_WHAT YOU SHOULD DO_:
The answer is the line with "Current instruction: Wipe" and every line after it to the end of the listing, retyped exactly. Pictures do not belong in it.

STORED DATA Start Marker

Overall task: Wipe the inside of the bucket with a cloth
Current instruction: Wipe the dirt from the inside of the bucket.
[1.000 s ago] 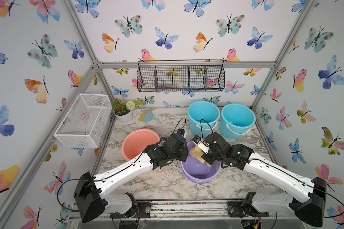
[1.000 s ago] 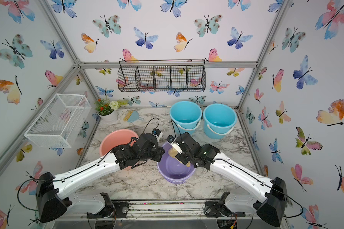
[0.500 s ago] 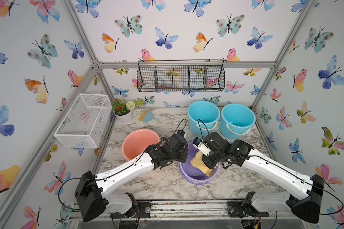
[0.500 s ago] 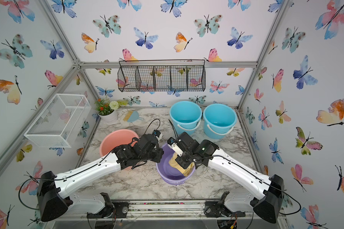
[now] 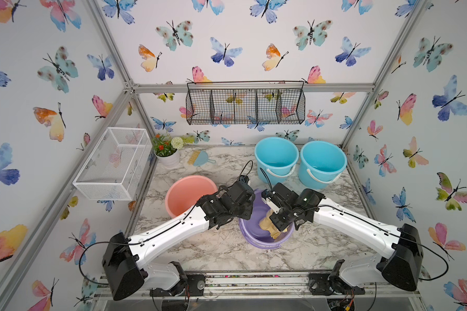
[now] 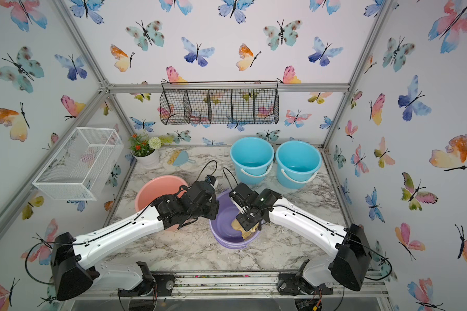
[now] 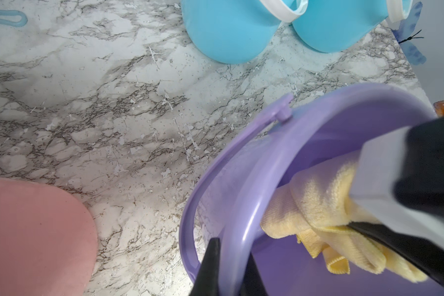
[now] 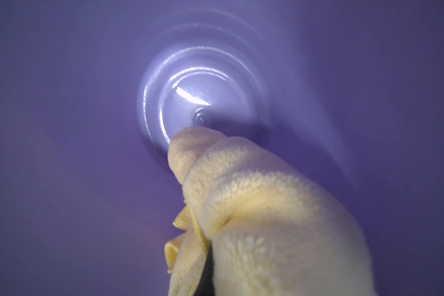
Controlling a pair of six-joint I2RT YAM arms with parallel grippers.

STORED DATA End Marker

_EXERCISE RESPONSE_:
Current instruction: Wipe the dirt from the inside of the bucket.
[1.000 s ago] 
[1.000 s ago] 
[0.500 s ago] 
[0.500 s ago] 
[now] 
[now] 
[now] 
[now] 
Controlling a pair of six-joint I2RT YAM arms with parallel grippers.

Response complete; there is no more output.